Silenzio assordante: «Azienda nemica? Lo dica» Marcaccioli poi alza un attimo i toni nel chiudere il discorso: « Abbiamo avviato un percorso con gli assessori regionali – ha proseguito – Fabio Paparelli e Fernanda Cecchini, oltre al senatore e sindaco di San Gemini Leonardo Grimani. Ci sono stati incontri tra giugno e luglio: abbiamo chiesto un passaggio con la famiglia Pessina perché gli obiettivi sbandierati nel 2014 sono lontani. Il piano di sviluppo metterebbe in sicurezza anche i lavoratori, ci opponiamo fermamente a qualsiasi altra soluzione: hanno l’obbligo di salvaguardarli, questo deve fare un imprenditore. A ‘tagliare’ sono capaci tutti, è la cosa più semplice. C’è un fronte comunque per, quantomeno, far restare inalterato il livello attuale occupazionale. Ma al momento registriamo un silenzio assordante. Se l’azienda è un nemico che venga allo scoperto perché non è nostra intenzione navigare a vista. Ricordo che loro sfruttano un bene pubblico per fare business, chiamare all’appello i Pessina è importante: lo farà la Regione prima delle ferie estive, ci proveranno. Diventa indispensabile avere notizie chiare subito. Settembre?
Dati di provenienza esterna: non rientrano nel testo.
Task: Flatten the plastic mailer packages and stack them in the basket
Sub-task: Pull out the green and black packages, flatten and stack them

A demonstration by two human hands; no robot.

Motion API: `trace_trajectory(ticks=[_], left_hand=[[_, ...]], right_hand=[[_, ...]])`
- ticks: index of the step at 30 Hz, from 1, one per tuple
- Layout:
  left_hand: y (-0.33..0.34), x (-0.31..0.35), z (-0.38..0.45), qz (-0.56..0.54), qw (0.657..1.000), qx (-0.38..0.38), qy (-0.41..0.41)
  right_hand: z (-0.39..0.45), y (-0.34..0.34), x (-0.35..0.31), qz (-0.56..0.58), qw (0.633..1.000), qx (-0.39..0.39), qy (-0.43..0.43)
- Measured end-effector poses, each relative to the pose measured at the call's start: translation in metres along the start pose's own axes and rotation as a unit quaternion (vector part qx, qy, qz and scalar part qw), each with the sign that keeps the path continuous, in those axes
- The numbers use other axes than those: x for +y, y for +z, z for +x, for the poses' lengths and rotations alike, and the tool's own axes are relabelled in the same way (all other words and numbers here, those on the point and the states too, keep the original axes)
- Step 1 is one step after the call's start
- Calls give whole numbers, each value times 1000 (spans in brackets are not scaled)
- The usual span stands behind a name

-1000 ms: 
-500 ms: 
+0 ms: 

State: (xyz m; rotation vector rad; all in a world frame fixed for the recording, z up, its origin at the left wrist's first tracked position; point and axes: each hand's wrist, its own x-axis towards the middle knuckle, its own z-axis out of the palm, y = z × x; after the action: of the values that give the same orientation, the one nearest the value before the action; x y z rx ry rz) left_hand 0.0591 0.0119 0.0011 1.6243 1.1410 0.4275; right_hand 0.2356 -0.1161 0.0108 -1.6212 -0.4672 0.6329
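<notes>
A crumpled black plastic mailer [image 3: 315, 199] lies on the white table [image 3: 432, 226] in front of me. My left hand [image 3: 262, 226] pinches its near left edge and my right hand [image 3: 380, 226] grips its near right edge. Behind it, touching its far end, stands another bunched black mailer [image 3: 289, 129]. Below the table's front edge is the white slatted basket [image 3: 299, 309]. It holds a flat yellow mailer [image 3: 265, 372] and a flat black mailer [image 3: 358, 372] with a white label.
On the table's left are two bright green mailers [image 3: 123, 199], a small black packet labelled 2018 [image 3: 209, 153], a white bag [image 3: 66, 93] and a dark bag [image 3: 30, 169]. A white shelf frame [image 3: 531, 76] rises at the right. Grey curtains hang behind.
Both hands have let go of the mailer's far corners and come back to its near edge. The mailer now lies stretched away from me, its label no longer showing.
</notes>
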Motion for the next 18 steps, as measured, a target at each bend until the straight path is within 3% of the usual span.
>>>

Il tempo è giudice, se nei loro piani hanno intenzioni diverse bisogna tirargliele fuori. Speriamo di no, altrimenti prima o poi potrebbero presentarci il ‘conto’. Cosa impedisce di fare una rete vendita per il centro Italia? Occorre sviluppare, sviluppare e sviluppare».

Gianluca Girasole

La ‘paura’ Ferrucci e la chiusura di Pessina A parlare della questione e delle non novità positive per Sangemini e Amerino – oltre ai già citati Girasole e Liti – anche Marcello Rellini (rsu Cisl): «Pessina – ha attaccato il primo – ha sempre garantito sul futuro e lo sviluppo del sito, ma il piano di investimento non è stato rispettato. Ora non risponde a nessuno e i fornitori non vengono pagati: questa cosa mette un po’ di paura ai lavoratori e dipendenti, noi abbiamo già fatto i conti con un passato difficile. Inoltre sembra che in questo gruppo non debbano durare per le persone competenti: sono andati via Cattaneo, uomo di fiducia della famiglia Pessina, Porcelli (ex direttore marketing) e Foschi (ex direttore industriale). C’è Ferrucci adesso, conosciuto come un ‘tagliatore di teste’. Concludo dicendo che nella vita conta ciò che fai, non ciò che dici». Palla – sempre che si facciano vivi – ai Pessina.